Les
tamagotchi
Le tamagotchi est un petit animal virtuel de la
taille d'un oeuf qui vient tout droit du Japon et se comporte comme un
animal de compagnie. Il pleure quand
il a faim, quand il n'est pas content, il est
heureux de jouer, il peut être malade et même mourir...il faut donc agir en conséquence.
Il
convient de s'en occuper régulièrement, le gronder
quand il vous appelle et qu'il n'a besoin de rien,
vérifier son niveau de santé assez souvent, ne pas
le gronder quand il n'a rien fait, ne pas lui faire
prendre de mauvaises habitudes (couche tard, lève
tôt, se réveille la nuit...).
Rigoureusement inutile, il
remplacera avantageusement votre chat ou chien si
vous vivez en appartement (véritables animaux qui au fond n'ont pas
demandé à être enfermés).
La roue de secours
A priori,
c'est le complément indispensable du grand
rouleur. Placée idéalement à l'arrière du
véhicule, accessible par le coffre, qui est
toujours plein bien entendu (donc vous devrez
vider ce dernier pour ouvrir la trappe d'accès
du précieux objet) et qui nécessitera
l'expertise du cric puis force lors du
démontage de la roue (ceci dit, c'est l'occasion
de faire des rencontres, n'est-ce pas
mesdemoiselles).
Cet objet d'une utilité incertaine a même
su convaincre un bon nombre de constructeurs
automobiles de placer une Mini Roue de Secours
dont dimensions et diamètre sont beaucoup plus
petits, interdisant du même coup de rouler à
plus de 80km/h.
Pourquoi cette action ? Parceque les roues de
secours sont toujours dégonflées !!! Enfin,
il faut savoir qu'il existe même une industrie
des porte-roues de secours :
http://www.terrier-sa.com/fr/05.1produits.htm
Les
parapluies
Pourquoi cet objet dans
cette rubrique ?
Parcequ'on en a jamais lorsqu'il pleut ! Ou
qu'il refuse de s'ouvrir correctement par grand
vent.
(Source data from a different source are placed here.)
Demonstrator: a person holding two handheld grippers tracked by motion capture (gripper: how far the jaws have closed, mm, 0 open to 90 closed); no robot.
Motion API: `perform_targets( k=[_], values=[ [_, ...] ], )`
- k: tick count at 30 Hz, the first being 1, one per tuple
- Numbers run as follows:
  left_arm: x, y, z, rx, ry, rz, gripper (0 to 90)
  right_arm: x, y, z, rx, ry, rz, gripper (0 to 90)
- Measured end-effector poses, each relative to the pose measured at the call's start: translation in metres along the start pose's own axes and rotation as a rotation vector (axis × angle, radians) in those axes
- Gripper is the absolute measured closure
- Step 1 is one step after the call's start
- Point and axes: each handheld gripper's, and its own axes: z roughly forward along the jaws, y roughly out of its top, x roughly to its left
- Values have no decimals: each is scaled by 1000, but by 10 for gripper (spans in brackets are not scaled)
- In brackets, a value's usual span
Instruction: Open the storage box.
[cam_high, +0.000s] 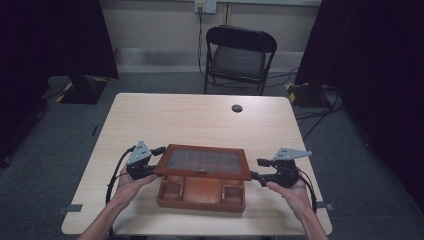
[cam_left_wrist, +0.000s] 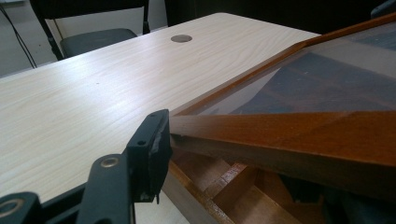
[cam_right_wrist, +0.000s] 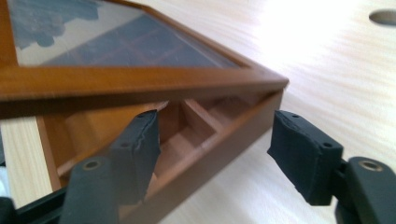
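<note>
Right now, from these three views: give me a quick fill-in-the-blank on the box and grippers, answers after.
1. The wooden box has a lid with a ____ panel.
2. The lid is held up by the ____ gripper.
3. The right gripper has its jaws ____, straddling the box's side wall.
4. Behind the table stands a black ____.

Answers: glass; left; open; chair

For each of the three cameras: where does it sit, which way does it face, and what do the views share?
High view: above the near table edge, looking forward and down; both forearms, left gripper, right gripper.
Left gripper view: on the left gripper, facing the lid corner; one jaw shows.
Right gripper view: on the right gripper, facing the box side wall; both jaws show.
All three share box, raised glass lid, table.
</note>
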Motion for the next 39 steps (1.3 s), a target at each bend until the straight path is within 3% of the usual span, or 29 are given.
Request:
perform_targets(
  k=[7, 15, 18, 22, 39],
  values=[
    [1, 4, -1, -2, -3, 6, 410, 5, 9, 10, -29, 13, -43, 319],
    [4, 7, 1, -37, -6, -1, 406, 8, 22, 23, -68, 28, -75, 329],
    [7, 11, 0, -44, -22, -9, 409, 6, 26, 24, -74, 30, -66, 334],
    [9, 17, 2, -47, -38, 13, 407, 4, 30, 23, -102, 28, -68, 371],
    [15, 13, 14, -56, -6, -20, 409, 3, 44, 34, -139, 71, -54, 432]
  ],
)
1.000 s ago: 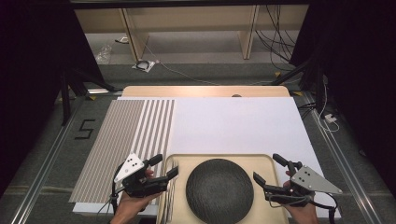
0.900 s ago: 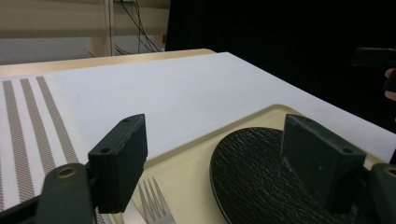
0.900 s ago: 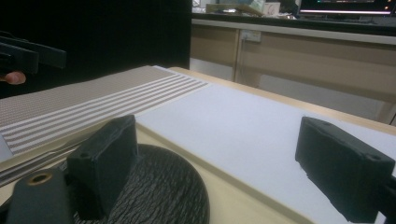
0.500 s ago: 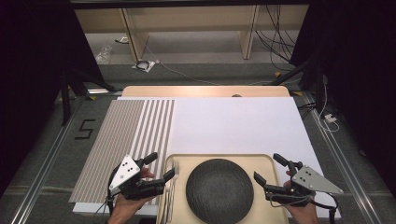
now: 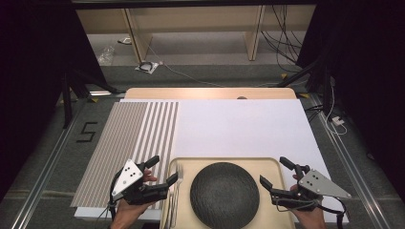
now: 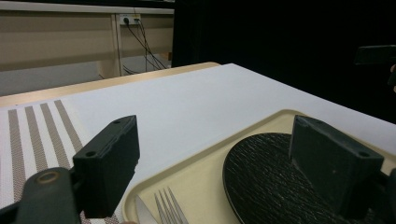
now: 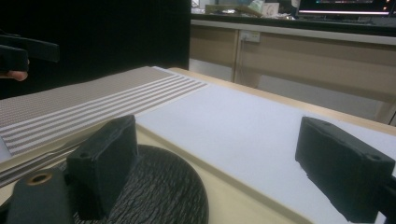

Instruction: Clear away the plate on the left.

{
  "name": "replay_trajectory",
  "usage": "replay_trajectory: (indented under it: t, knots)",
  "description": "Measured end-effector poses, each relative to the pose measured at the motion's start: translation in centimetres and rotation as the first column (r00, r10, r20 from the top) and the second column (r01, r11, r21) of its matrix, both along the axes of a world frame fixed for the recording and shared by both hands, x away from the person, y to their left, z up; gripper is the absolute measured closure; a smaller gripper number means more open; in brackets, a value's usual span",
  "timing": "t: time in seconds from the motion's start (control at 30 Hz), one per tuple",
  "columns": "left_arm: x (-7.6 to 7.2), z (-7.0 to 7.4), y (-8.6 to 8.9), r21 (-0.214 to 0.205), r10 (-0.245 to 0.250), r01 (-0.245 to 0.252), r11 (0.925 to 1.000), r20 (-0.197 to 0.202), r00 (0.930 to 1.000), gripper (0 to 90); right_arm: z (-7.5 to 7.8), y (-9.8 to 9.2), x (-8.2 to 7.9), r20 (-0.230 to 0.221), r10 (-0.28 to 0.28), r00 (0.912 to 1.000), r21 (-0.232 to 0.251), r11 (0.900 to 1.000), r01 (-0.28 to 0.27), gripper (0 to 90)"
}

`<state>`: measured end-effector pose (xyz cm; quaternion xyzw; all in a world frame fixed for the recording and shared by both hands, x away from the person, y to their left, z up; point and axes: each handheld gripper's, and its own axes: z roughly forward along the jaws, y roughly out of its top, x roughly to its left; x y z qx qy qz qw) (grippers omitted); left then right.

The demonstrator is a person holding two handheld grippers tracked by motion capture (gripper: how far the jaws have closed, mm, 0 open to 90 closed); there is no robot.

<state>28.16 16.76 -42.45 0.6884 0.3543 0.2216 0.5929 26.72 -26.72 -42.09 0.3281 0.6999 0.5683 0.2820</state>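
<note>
High view: left gripper (image 5: 162,170), lower left, has just been opening its jaws, nothing between them, beside the fork (image 5: 175,193) on the tray (image 5: 277,167).
Left gripper view: fork (image 6: 169,207) lies low centre, apparently let go. Right gripper view: right gripper (image 7: 233,172) spread wide, unladen, over the black plate (image 7: 163,186).

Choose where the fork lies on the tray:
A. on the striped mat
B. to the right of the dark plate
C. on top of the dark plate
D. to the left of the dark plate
D: in the high view the fork lies on the tray, left of the dark plate.
</note>
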Motion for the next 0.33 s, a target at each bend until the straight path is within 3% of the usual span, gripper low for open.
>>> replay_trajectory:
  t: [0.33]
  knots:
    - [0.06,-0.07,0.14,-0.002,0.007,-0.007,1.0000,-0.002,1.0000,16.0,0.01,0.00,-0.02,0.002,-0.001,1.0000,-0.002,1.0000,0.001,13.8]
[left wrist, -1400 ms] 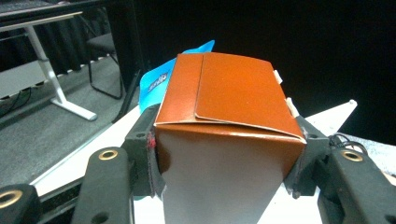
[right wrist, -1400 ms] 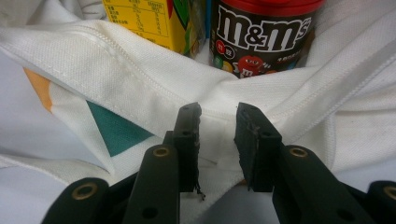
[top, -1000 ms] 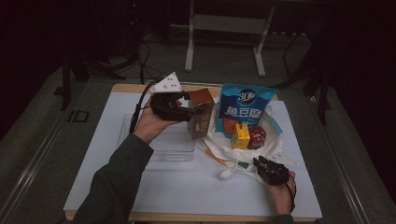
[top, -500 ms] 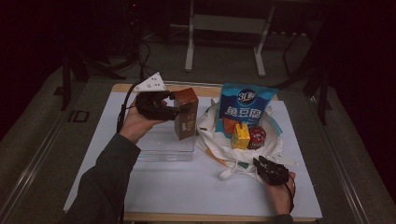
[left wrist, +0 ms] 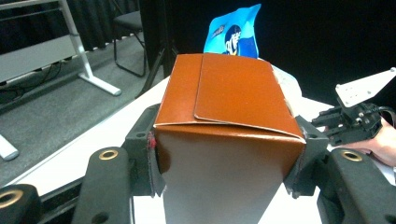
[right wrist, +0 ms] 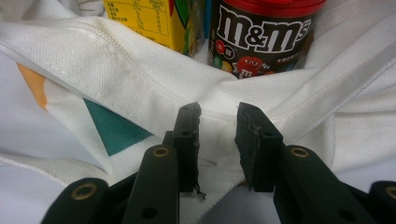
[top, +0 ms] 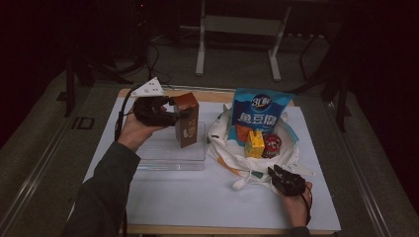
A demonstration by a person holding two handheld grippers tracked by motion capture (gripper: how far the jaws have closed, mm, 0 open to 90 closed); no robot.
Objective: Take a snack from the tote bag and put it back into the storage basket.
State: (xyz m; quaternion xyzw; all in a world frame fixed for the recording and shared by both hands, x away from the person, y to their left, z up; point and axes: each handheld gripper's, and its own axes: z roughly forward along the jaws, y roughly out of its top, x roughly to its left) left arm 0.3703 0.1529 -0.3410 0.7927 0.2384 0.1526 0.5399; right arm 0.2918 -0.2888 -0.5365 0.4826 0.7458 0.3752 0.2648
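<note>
**Carton carried left, over the tray**

Leftward since the earlier frames: left gripper (top: 170, 112) and its brown carton (top: 187, 119) have shifted away from the bag toward the table's left, and now hang above the clear tray (top: 168, 159). Right gripper (top: 277, 174) has kept its place

- Carton sits squarely between the left jaws, upright, its folded top facing the left gripper view's camera; pads press on both side walls just below the top edge. Jaws clamped on the carton (left wrist: 224, 135)
- Carton well apart from the bag; blue snack pouch (top: 259, 116) stands behind the bag's contents
- Right gripper at the near edge of the white cloth bag (top: 232, 158); the right gripper view shows its jaws part-closed, with a fold of the bag's cloth (right wrist: 140, 70) running between them. Pads look to bear on the hem, but whether they truly pinch it I cannot tell
- Inside the bag, just beyond those jaws: yellow box (right wrist: 144, 21) and M&M's tub (right wrist: 261, 37), side by side
</note>
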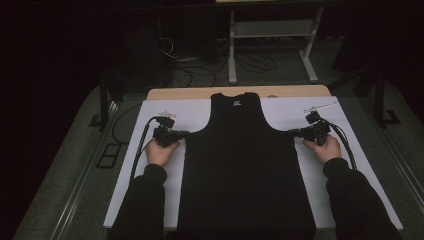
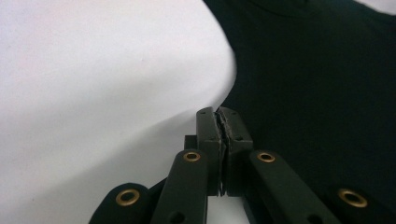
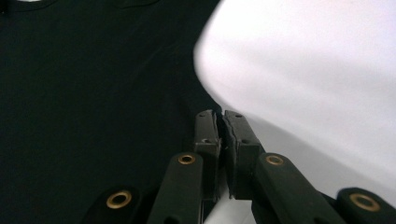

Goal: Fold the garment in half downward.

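A black sleeveless top (image 1: 245,165) lies flat on a white board (image 1: 165,112), neck toward the far edge. My left gripper (image 1: 186,133) lies at its left side just under the armhole, held in a hand. In the left gripper view the jaws (image 2: 218,112) are pressed together on the edge of the black fabric (image 2: 317,70). My right gripper (image 1: 291,132) mirrors it at the right armhole. There the jaws (image 3: 219,114) are pinched on the fabric's corner (image 3: 93,70), with white board (image 3: 317,60) beside them.
The board rests on a wooden table (image 1: 200,93). Two thin pale pieces lie on the board's far corners, one on the left (image 1: 162,114) and one on the right (image 1: 320,107). Behind the table are floor cables (image 1: 195,75) and a metal stand (image 1: 270,30). Cables trail from both grippers.
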`<state>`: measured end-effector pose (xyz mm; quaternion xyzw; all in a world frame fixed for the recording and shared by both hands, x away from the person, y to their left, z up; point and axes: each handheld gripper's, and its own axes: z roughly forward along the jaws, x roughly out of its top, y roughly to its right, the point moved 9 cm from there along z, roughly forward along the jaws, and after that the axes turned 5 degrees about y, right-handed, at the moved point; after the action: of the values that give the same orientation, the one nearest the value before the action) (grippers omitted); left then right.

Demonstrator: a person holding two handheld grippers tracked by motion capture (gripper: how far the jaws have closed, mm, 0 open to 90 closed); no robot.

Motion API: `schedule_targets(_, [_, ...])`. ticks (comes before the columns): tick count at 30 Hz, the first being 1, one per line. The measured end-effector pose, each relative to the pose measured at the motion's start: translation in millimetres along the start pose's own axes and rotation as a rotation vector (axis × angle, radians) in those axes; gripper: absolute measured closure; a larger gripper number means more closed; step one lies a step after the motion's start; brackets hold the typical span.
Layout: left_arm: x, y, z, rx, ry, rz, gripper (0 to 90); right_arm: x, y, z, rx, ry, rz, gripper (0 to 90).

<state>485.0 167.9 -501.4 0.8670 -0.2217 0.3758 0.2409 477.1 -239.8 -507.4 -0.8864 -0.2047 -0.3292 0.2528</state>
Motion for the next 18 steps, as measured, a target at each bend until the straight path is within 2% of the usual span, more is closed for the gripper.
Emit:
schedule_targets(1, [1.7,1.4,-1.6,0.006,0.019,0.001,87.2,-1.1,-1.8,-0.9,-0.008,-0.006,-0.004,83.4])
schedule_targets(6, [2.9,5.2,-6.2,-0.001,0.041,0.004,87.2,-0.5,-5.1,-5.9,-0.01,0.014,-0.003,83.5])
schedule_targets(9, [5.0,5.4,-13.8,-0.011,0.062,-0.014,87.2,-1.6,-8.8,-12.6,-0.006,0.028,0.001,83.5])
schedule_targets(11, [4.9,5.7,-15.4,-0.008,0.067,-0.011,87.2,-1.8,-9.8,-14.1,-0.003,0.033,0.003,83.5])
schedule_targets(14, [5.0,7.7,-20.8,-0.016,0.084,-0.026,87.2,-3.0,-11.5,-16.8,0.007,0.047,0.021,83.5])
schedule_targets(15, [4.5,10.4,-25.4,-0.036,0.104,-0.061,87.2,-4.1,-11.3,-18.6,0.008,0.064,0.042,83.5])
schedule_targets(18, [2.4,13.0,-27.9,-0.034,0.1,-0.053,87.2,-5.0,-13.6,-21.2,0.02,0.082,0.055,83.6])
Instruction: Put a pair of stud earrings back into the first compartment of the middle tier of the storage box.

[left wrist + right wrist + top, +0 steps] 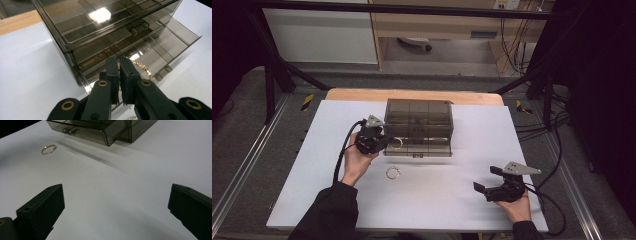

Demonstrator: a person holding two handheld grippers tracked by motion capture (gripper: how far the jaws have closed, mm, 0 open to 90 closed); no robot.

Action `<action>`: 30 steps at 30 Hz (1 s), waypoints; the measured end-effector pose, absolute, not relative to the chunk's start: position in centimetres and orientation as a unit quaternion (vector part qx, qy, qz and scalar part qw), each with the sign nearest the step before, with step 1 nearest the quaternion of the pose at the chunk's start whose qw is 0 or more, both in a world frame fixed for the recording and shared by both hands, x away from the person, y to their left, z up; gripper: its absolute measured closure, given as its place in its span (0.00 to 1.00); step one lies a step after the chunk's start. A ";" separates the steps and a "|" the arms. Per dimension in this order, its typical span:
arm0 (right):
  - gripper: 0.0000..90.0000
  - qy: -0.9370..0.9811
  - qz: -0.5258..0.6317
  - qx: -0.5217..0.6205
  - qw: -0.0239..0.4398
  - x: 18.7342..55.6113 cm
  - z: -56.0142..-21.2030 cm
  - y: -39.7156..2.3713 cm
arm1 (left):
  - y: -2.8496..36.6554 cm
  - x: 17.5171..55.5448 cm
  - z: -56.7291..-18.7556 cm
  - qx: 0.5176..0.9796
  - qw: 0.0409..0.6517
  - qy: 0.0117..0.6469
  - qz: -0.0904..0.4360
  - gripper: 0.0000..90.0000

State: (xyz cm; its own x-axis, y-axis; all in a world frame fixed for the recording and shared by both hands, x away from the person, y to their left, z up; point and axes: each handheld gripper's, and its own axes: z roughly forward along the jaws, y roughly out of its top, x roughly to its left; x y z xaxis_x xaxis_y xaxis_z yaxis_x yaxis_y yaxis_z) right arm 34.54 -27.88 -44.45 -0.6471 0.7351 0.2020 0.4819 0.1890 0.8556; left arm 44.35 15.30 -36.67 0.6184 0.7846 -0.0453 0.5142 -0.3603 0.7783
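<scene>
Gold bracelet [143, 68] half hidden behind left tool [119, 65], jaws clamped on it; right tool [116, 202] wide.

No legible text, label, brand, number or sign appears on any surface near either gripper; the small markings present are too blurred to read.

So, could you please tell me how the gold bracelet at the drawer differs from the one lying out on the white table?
The held bracelet is pinched in the shut left hand-held gripper over the open drawer; the loose bracelet lies flat on the white table, untouched. The held bracelet hangs on edge, partly hidden by the jaws; the loose bracelet shows as a full ring. Both look like thin gold chain rings.
</scene>
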 end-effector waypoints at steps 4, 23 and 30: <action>0.01 0.761 0.496 0.400 0.127 34.6 -44.5 -27.9 | 15.3 45.0 -37.4 0.811 0.383 0.406 0.176 0.95; 0.01 0.760 0.497 0.400 0.127 34.5 -44.4 -27.9 | 14.6 46.4 -39.9 0.816 0.363 0.416 0.172 0.95; 0.01 0.759 0.498 0.400 0.128 34.5 -44.4 -27.9 | 14.5 46.4 -40.4 0.820 0.356 0.416 0.165 0.94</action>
Ou bien encore il est tellement détérioré que
l'on finit par le détruire définitivement. De toute
façon on a toujours une main immobilisée et on se
trouve invalide, d'un coup d'un seul.Autre question
: pourquoi ce sont toujours les petits qui tiennent
le parapluie et le grand qui doit avoir la tête dans
les baleines, hein pourquoi ?
Enfin,,
remémorons-nous la chanson de George BRASSENS :
Il
pleuvait fort sur la grand-route
Ell´
cheminait sans parapluie
J´en avais un, volé, sans doute
Le matin même à un ami Courant alors à sa
rescousse Je lui propose un peu d´abri En
séchant l´eau de sa frimousse D´un air très
doux, ell´ m´a dit " oui "
Un
p´tit coin d´parapluie Contre un coin d´paradis
Elle avait quelque chos´ d´un ange Un p´tit coin
d´paradis Contre un coin d´parapluie Je
n´perdais pas au chang´, pardi
Les
tongs
Une barre de plastique qui sépare le gros orteil
de ses camarades, un claquement largement
reconnaissable, une anatomie pédestre exposée au
regard concupiscent et envieux, des couleurs
criardes, tout désigne cet accessoire de plage comme
une vedette du pop-art.
Oui, comme disait Voris Bian, "j'irai cracher sur
vos tongs".
L'aérotrain
C'était un train révolutionnaire sur coussin d'air propulsé par un
moteur à réaction (un moteur de "Caravelle" pour
être précis).
Il a atteint la vitesse de 303 km/h en
1966, puis 430 km/h en 1974.
Pendant la même période, la SNCF lançait
le projet TGV, duquel vous pouvez encore admirer le
rail en béton lorsque vous allez à Bordeaux.